Este “despertar” cada día se parece mas a la muerte. Cuando aún estoy quieta y con los ojos cerrados es el único momento en que creo que de verdad estoy despierta. Algo me devora, estoy anestesiada el resto del día. Por la noche apenas puedo recordar lo que he hecho. Solo en sueños muestro mi verdadero rostro. Todas son mascaras rotas, rostros fragmentados que no me desfiguran, sirven para cubrir la verdadera podredumbre que me corroe. Me miro con los ojos cerrados. La única forma que lo hace soportable. Pienso en mi carne flácida. Un cuerpo, blanco, blando, desparramado sobre la cama. Una masa que apenas siente. La orquídea seca y usada, esparcida sobre la tierra para uso y redención, la puta que robo los poemas de Bukowski. Él me ha visto hacerlo, no podría entender lo mucho que me gusta, no entendería porque mis piernas tiemblan y siento ganas de gritar, no entendería que es mucho más placentero que cualquier otra cosa. Recuerdo haberle preguntado, hace tiempo – ¿si te dijera que el dolor me excita, podrías proporcionármelo?– No respondió, sus ojos se humedecieron, algo se rompió dentro de mí en ese momento. No comprendía. Era un mentiroso. Un poeta. Hundido en la tragedia, en una tristeza que sufre pero no disfruta ¿de qué puede servirme su ternura? Por alguna razón decidí quedarme, embarrada, varada en la nada o en la nausea. Con este cuerpo insulso. Malsano como las palabras.

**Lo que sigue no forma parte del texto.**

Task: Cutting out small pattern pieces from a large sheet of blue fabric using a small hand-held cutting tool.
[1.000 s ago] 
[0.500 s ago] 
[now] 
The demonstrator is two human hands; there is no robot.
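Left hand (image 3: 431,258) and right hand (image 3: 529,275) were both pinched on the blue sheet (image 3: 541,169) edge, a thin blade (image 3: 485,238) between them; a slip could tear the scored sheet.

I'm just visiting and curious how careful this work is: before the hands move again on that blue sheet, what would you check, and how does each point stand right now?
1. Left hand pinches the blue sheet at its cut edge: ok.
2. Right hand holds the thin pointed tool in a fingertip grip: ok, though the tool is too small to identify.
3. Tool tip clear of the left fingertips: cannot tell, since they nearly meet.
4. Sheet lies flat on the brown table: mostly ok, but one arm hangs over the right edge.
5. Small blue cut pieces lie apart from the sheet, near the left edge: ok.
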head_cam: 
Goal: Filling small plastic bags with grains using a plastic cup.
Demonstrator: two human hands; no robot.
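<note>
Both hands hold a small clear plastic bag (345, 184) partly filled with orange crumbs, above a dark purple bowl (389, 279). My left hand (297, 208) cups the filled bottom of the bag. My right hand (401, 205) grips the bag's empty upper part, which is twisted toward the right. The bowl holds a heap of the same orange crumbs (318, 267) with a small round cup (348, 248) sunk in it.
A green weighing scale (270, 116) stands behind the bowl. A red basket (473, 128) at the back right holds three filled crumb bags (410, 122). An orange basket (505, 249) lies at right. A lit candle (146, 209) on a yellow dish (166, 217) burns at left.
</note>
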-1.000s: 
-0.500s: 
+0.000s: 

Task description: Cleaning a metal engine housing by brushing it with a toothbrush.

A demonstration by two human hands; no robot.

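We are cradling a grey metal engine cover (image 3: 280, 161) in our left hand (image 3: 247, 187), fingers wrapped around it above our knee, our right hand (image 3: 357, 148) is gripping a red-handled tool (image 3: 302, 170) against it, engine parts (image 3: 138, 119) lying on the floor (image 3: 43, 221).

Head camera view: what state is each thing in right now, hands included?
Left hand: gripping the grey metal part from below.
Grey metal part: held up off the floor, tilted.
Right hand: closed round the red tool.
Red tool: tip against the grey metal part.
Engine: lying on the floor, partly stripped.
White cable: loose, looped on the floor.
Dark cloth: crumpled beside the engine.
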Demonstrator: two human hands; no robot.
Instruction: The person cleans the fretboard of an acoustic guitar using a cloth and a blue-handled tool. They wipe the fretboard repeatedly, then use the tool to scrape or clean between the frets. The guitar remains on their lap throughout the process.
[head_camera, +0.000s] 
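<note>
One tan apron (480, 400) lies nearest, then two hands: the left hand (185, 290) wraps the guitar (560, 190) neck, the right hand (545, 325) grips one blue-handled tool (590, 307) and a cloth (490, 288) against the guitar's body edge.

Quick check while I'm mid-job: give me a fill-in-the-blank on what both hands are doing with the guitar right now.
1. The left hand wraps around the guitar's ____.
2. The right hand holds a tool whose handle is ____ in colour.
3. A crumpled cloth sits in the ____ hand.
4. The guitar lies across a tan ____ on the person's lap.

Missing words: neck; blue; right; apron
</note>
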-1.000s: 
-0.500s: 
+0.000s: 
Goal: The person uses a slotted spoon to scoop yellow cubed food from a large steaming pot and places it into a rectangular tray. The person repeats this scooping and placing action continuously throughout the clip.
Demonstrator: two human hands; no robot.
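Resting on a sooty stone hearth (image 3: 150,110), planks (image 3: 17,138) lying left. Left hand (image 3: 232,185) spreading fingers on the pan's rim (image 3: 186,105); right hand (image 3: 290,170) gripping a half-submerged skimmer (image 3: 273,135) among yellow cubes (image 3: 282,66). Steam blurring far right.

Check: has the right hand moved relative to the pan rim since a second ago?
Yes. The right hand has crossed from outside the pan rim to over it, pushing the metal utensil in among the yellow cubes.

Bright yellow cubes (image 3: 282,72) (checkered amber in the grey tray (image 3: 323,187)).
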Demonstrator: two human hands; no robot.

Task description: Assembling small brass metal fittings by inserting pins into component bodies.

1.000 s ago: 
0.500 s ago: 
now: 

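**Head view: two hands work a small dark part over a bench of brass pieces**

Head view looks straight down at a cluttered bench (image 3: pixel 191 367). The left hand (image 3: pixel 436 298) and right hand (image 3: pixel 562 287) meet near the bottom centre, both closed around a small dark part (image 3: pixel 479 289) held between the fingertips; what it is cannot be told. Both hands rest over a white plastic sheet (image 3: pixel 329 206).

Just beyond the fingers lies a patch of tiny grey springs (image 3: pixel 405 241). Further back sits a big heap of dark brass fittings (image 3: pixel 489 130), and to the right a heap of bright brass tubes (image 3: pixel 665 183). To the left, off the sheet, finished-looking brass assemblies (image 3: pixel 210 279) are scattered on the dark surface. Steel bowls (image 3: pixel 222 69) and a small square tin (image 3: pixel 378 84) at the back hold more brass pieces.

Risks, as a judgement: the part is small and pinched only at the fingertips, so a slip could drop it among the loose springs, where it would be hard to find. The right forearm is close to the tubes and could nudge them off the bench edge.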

Si, más insulsas aun que la propia carne. Seguí hurgando en Miller y en Sartre, en Nietzsche. Pero solo encontré al bufón. El espejo farsante, el único donde podía reflejarme. Descubrí que esa es la única persona que puede hacerme real. Sus besos hacen sufrir más que las navajas a veces no puedo respirar cerca de él. Su aire me asfixia. Me da asco. No le quiero, pero debo permanecer aquí. Debo levantarme, sonreír, darle un beso de buenos días, preparar café, decirle que lo quiero antes de que salga. Es precioso crear heridas. Las cicatrices son las marcas que me hacen saber que mi corazón sigue latiendo. El dolor es en un medio que no debe suprimirse, debe servir para llegar al clímax. Estas heridas son más hondas pero no dejan marcas, ya no hay manchas oscuras, llagas frescas sobre mi piel. Es preciso, hay que hacer algo para poder seguir sufriendo. La respuesta es la vida. Me levanto y sonrió.